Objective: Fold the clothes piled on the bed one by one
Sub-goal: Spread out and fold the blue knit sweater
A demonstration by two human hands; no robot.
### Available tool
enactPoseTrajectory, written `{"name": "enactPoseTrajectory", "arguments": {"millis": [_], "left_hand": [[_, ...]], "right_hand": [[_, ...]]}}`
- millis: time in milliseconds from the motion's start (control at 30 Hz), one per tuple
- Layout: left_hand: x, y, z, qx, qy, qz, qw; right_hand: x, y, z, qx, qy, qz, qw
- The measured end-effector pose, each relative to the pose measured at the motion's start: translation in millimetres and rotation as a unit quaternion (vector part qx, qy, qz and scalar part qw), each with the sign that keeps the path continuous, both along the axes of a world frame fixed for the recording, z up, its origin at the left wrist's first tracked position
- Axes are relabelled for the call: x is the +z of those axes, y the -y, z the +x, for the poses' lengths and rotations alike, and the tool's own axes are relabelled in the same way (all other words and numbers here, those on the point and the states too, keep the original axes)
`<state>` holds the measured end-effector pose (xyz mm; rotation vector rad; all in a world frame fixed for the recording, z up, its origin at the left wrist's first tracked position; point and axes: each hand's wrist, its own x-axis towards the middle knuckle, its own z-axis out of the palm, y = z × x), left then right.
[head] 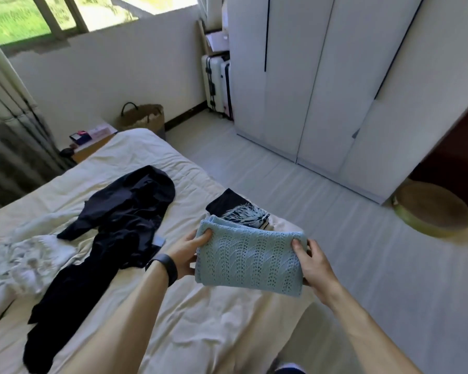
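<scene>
- so, both hands hold up a folded light blue knit top (249, 260) just above the right edge of the bed (135, 152).
- the left hand (185, 252) grips the top's left side, with the thumb on the front and the other fingers hidden behind.
- the right hand (312, 263) grips the right side the same way.
- a black band (166, 267) sits on the left wrist.
- just behind the blue top, a folded dark piece with a white print (238, 211) lies on the bed.
- dark clothes (119, 211) lie spread out on the bed to the left, not folded.
- white clothes (33, 255) lie bunched up further left, touching the dark ones.
- a white wardrobe (322, 76) stands across the floor, with suitcases (214, 82) beside it and a woven basket (143, 117) by the bed's far corner.
</scene>
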<state>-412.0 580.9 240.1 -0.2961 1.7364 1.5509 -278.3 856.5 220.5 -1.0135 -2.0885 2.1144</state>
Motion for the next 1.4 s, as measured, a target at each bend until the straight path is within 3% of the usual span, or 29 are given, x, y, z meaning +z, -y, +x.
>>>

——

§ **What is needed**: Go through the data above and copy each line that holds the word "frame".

§ **Expected answer**:
- The measured end-effector pose, each relative to the pose measured at the motion's start: translation in millimetres and rotation as a unit quaternion (vector part qx, qy, qz and scalar part qw), each with the sign that keeps the path continuous, both along the axes of a world frame fixed for the recording, z up, its origin at the left wrist's first tracked position
`<state>` holds the measured end-effector pose (xyz mm; rotation vector rad; all in a world frame fixed for the recording, z up, its origin at the left wrist's first tracked position; point and axes: each hand's wrist, its own x-axis towards the middle knuckle, its own z-axis out of the palm, y = z × x), left then right.

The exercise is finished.